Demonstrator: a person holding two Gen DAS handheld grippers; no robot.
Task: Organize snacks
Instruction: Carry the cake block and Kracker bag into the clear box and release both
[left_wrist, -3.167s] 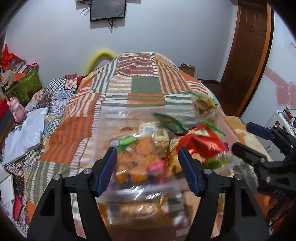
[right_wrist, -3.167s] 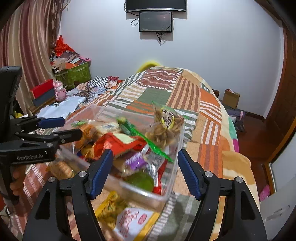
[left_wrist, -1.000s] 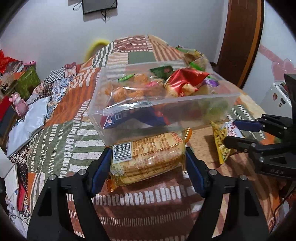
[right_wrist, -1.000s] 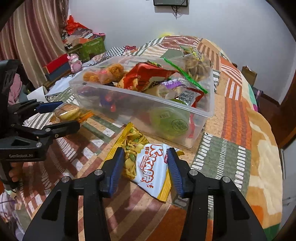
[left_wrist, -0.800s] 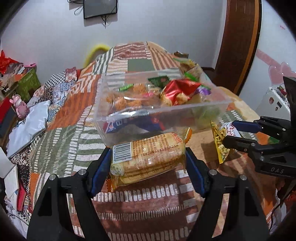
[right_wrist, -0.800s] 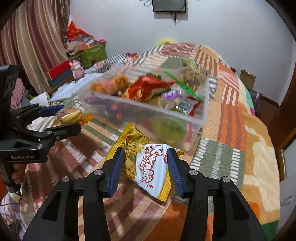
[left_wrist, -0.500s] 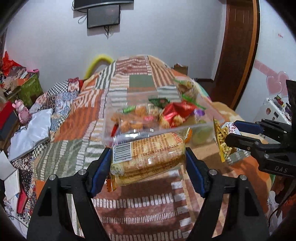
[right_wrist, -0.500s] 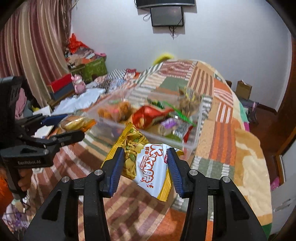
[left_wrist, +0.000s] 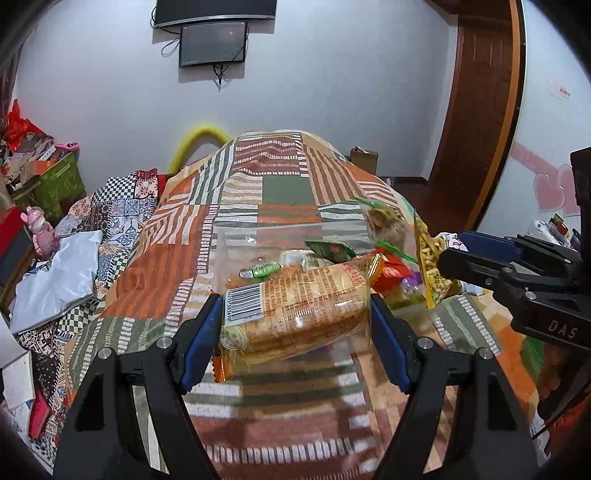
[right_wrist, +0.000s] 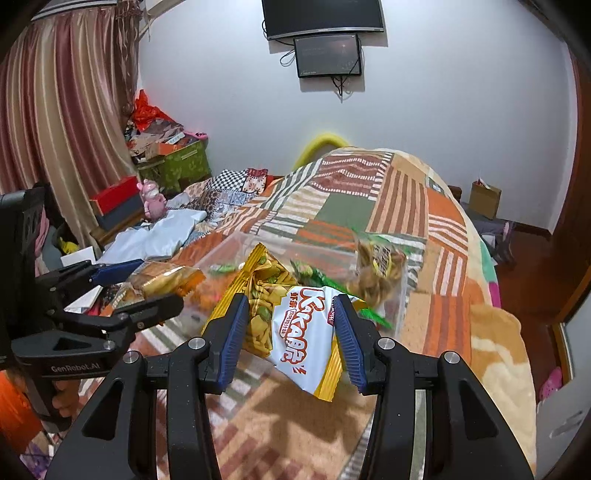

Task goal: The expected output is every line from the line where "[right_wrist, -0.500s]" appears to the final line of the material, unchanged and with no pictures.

Exercise output:
[right_wrist, -0.500s] 
[left_wrist, +0.000s] 
[right_wrist, +0.000s] 

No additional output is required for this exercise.